Hunt through the entries for the word "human" and copy each line in which it appears.

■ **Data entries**
--------

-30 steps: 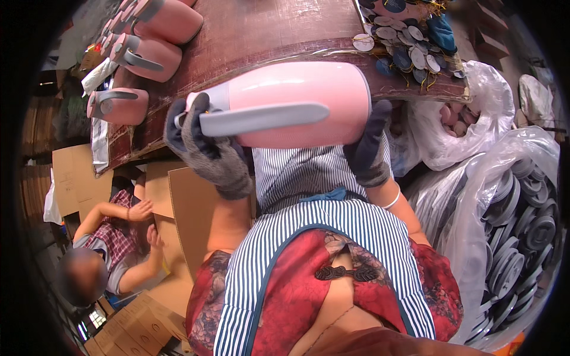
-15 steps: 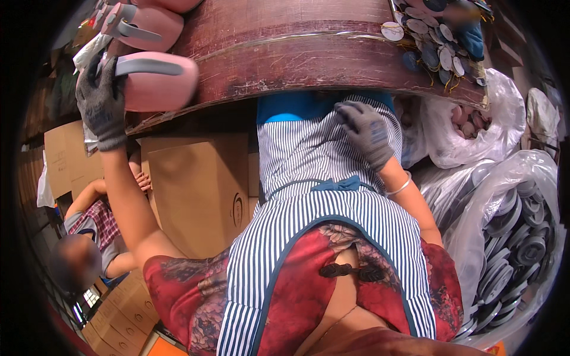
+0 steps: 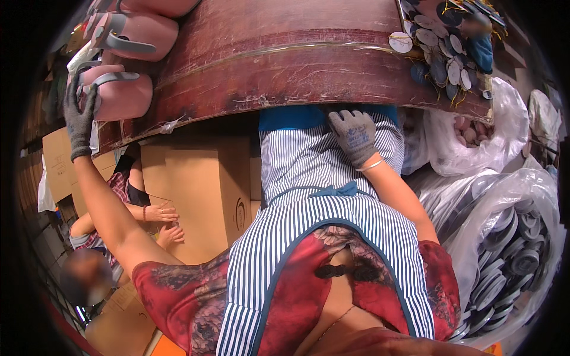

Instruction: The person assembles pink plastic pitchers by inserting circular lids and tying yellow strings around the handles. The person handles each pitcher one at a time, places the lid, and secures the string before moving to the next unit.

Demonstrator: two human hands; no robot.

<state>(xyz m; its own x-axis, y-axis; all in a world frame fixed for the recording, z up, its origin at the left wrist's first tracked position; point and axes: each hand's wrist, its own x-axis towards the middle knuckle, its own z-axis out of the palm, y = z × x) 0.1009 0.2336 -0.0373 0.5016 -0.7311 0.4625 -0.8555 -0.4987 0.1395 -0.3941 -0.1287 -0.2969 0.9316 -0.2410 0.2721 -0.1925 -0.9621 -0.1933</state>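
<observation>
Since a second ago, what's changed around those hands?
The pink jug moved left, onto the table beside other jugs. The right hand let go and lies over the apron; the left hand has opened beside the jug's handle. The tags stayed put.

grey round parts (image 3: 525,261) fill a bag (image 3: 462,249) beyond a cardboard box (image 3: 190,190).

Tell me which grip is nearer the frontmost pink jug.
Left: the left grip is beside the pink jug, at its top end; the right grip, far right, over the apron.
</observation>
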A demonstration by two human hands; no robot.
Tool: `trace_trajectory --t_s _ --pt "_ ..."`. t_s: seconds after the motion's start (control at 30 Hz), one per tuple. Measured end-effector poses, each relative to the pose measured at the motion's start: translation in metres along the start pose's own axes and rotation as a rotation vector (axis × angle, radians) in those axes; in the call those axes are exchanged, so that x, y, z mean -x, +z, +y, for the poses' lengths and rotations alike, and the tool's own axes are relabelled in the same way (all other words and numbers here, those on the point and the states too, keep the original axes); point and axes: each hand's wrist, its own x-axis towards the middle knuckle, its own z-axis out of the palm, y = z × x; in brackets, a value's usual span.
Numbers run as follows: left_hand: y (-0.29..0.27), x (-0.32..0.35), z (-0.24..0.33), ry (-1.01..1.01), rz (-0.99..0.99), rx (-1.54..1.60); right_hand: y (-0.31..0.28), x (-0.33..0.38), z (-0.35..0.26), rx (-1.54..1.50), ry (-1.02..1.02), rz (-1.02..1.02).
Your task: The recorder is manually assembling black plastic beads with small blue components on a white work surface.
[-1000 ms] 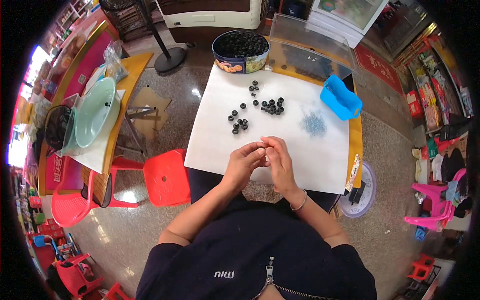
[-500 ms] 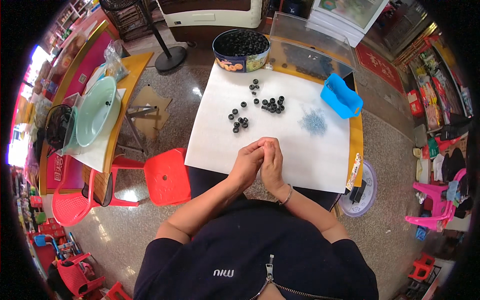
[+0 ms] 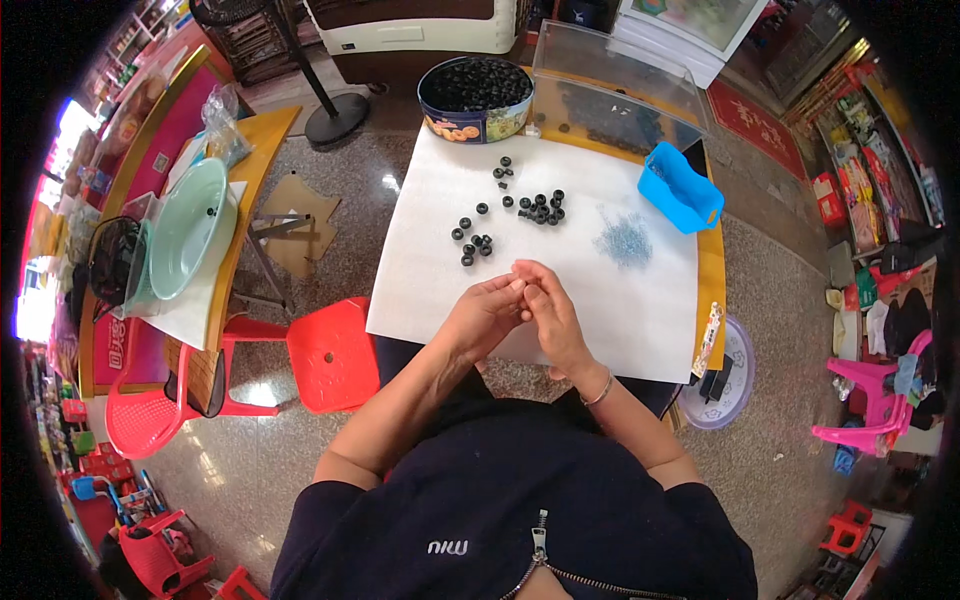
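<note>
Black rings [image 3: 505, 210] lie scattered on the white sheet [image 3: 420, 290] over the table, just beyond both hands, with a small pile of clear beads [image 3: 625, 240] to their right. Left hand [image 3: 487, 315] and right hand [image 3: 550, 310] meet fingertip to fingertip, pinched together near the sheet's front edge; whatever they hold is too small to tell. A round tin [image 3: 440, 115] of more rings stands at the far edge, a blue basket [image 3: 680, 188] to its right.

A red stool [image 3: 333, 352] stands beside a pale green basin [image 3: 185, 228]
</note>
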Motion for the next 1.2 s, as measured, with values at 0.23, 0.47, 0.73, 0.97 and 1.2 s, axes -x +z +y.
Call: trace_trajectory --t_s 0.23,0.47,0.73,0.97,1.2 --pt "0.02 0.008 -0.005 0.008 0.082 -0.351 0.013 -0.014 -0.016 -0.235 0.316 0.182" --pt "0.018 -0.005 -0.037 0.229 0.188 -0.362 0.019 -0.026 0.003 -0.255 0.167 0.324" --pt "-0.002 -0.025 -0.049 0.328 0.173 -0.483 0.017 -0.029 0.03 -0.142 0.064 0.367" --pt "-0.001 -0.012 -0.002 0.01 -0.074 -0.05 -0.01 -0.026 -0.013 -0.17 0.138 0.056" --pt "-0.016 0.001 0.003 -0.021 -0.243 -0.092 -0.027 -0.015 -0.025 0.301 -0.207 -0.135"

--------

■ **EXERCISE OUTPUT**
Demonstrator: two human hands; no robot.
A demonstration by two human hands; no robot.

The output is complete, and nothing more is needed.